What this says is that the offending instruction is at the address main+20. As you'd expect with a Segmentation fault or a Bus error core dump, this points to an instruction accessing memory, specifically, the stack.

BTW I don't realy know the x86 assembly, but I can still read it thusly: "mov" can't just mean the tame RISC "move between registers" thing because then we wouldn't crash, so one operand must spell a memory address. Without remembering the source/destination order of the GNU assembler (which AFAIK is the opposite of the usual), I can tell that it's the second operand that is the memory operand because there's an integer constant which must mean an offset or something, and why would you need a constant to specify a register operand.
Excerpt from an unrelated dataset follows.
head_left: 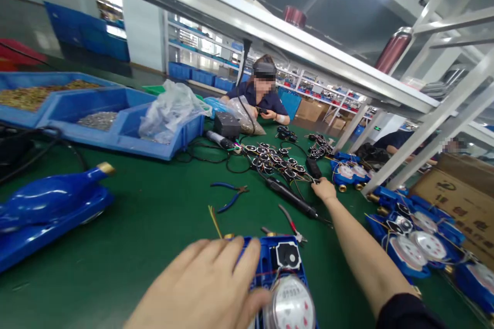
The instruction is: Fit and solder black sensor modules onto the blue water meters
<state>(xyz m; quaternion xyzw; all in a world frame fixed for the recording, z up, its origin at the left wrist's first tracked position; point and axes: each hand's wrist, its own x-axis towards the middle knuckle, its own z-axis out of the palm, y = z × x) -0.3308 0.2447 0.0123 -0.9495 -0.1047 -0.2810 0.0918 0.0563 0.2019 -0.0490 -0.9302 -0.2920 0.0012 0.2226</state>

Furthermore, I happen to remember that %ebp is the frame pointer register which means that it points into the stack, however I could figure it out from a previous instruction at main+11, which moves %esp [ought to be the stack pointer] to %ebp (or vice versa, as you could think without knowing the GNU operand ordering – but it would still mean that %ebp points into the stack.)

Which goes to show that you can read assembly while operating from a knowledge base that is not very dense, a way of saying "without really knowing what you're doing" – try that with C++ library code; but I digress. Now, why would we fail to access the stack? Could it have to do with the fact that we apparenty access it with the offset -0xa0001c, which ought to be unusually large? Let's have a look at the local variables, hoping that we can figure out the size of the stack main needs from their sizes. (Of course if the function used a Matrix class of the sort where the matrix is kept by value right there in a flat member array, looking at the named local variables mentioned in the program wouldn't be enough since the temporaries returned by overloaded operators would also have to be taken into account; luckily this isn't the case.)

(gdb) info locals
# if it ain't printing garbage, it ain't a C++ debugger:
profile = 0xb7fd9870 "U211?WVS??207"
app = Cannot access memory at address 0xbf3e7a98

We got two local variables; at least one must be huge then. (It can be worse in real life, main functions being perhaps the worst offenders, as many people are too arrogant to start with an Application class. Instead they have an InputParser and an OutputProducer and a Processor, which they proudly use in a neat 5-line main function – why wrap that in a class, 2 files in C++-land? Then they add an InputValidator, an OutputFormatConfigurator and a ProfileLoader, then less sophisticated people gradually add 20 to 100 locals for doing things right there in main, and then nobody wants to refactor the mess because of all the local variables you'd have to pass around; whereas an Application class with two hundred members, while disgusting, at least makes helper functions easy. But I digress again.)

(gdb) p sizeof profile
$2 = 4
(gdb) p sizeof app
$3 = 10485768

"10485768". The trouble with C++ debuggers is that they routinely print so much garbage due to memory corruption, debug information inadequacy and plain stupidity that their users are accustomed to automatically ignore most of their output without giving it much thought. In particular, large numbers with no apparent regularity in their digits are to a C++ programmer what "viagra" is to a spam filter: a sure clue that something was overwritten somewhere and the number shouldn't be trusted (I rarely do pair programming but I do lots of pair debugging and people explicitly shared this spam filtering heuristic with me).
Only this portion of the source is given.